L’intervento ha visto la collaborazione dei funzionari doganali di Sassari, dei militari del Reparto Operativo Aeronavale di Cagliari e del distaccamento portuale di Olbia, con il supporto della sezione operativa navale locale. Al centro delle verifiche c’era un’imbarcazione di prestigio, battente bandiera del Regno Unito, ormeggiata in un cantiere della zona industriale cittadina.
Dai controlli documentali e tecnici è emerso che il catamarano, acquistato nel 2024, era rimasto stabilmente nell’Unione Europea per oltre 18 mesi, superando il limite previsto dal regime di ammissione temporanea.

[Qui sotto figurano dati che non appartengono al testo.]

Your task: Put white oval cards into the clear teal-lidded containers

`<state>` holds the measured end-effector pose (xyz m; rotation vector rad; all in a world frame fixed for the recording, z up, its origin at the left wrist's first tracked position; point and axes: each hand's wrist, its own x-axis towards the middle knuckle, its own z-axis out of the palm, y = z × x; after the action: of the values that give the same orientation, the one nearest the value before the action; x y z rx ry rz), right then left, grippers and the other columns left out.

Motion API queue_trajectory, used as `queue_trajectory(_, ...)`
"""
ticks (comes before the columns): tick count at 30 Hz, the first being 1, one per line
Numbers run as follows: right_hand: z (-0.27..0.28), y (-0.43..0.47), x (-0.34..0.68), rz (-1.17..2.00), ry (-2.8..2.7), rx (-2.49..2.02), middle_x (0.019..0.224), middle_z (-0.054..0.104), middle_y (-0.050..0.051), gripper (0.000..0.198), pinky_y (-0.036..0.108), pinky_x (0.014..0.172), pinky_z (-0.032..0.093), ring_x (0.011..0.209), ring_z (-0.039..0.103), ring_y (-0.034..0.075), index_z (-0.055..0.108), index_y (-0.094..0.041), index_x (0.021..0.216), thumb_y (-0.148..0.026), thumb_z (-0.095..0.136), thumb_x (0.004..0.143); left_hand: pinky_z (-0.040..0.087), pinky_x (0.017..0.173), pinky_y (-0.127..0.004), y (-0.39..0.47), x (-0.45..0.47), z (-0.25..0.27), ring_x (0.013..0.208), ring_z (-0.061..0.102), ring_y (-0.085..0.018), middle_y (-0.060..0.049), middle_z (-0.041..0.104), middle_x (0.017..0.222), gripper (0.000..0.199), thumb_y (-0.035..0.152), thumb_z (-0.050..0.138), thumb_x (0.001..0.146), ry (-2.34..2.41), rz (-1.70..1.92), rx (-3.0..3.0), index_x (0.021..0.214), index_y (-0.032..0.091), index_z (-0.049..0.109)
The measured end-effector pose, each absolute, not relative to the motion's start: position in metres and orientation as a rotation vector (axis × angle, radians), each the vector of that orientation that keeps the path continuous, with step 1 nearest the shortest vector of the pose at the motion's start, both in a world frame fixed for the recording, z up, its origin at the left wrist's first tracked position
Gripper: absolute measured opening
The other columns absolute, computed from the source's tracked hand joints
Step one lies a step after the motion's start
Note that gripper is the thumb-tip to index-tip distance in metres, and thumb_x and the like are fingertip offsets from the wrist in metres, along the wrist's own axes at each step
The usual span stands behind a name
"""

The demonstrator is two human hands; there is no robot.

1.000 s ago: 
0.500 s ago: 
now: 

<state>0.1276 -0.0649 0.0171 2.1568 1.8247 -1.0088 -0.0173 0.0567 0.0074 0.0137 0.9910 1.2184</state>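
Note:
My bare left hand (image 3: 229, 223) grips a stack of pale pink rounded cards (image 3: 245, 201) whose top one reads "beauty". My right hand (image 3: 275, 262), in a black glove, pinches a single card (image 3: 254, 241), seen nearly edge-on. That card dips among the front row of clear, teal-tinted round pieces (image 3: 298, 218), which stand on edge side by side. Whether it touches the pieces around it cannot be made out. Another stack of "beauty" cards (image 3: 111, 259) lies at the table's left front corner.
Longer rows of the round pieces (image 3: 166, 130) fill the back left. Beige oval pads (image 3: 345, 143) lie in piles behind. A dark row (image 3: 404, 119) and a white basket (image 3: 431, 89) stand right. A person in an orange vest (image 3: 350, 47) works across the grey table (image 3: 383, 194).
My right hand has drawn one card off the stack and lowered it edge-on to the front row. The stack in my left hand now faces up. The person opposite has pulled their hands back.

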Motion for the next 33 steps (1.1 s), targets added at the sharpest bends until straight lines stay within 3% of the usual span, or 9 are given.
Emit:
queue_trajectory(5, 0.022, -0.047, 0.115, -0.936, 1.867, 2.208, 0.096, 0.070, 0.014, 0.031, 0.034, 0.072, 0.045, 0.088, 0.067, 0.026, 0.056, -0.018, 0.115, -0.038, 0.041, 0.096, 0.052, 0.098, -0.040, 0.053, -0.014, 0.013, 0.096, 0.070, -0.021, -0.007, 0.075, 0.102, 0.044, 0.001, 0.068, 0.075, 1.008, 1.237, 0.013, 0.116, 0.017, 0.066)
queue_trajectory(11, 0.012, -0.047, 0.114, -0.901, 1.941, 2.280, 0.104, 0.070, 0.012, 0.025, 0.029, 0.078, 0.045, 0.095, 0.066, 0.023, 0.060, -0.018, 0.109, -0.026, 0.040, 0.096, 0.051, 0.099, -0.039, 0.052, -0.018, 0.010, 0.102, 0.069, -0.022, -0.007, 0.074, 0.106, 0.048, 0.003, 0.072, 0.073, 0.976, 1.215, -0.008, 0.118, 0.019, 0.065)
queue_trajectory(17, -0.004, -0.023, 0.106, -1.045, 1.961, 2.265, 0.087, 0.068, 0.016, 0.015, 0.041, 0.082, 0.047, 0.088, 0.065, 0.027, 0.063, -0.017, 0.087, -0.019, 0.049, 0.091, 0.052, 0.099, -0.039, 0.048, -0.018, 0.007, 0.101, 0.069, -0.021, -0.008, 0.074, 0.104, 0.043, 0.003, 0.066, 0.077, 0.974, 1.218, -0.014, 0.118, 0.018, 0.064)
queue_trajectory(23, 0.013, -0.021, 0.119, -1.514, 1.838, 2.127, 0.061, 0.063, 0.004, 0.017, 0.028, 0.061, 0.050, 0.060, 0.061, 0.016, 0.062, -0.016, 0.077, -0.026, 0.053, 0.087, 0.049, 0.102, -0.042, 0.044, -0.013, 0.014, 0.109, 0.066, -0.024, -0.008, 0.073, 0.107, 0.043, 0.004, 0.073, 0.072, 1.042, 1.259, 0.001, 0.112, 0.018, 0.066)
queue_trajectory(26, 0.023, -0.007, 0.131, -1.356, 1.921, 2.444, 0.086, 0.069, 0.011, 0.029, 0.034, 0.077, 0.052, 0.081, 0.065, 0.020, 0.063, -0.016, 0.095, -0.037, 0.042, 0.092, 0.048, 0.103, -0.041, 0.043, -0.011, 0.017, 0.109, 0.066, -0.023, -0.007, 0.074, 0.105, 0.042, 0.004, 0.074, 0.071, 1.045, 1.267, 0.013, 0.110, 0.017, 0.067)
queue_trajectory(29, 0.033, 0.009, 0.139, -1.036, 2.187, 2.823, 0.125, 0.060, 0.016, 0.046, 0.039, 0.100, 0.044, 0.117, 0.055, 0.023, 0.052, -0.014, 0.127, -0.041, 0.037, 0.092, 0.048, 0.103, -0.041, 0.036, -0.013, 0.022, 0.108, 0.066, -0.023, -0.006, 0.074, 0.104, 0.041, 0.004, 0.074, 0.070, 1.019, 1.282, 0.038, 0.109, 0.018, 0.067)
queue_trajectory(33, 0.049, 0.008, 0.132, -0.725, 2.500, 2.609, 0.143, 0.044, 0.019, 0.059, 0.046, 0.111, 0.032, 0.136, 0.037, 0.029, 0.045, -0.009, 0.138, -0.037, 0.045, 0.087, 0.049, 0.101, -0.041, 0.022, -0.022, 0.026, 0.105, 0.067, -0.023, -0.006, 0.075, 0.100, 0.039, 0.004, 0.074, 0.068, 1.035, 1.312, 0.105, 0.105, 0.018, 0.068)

Questo regolamento permette ai natanti provenienti da Paesi terzi di sostare temporaneamente nel territorio comunitario senza il pagamento dei diritti doganali, a condizione che vengano rispettate precise scadenze di riesportazione.
Il sequestro rientra in un piano mirato a contrastare il fenomeno del contrabbando e garantire il rispetto delle normative europee, evidenziando l’attenzione crescente delle autorità italiane nel monitoraggio di beni di lusso e imbarcazioni di alto valore.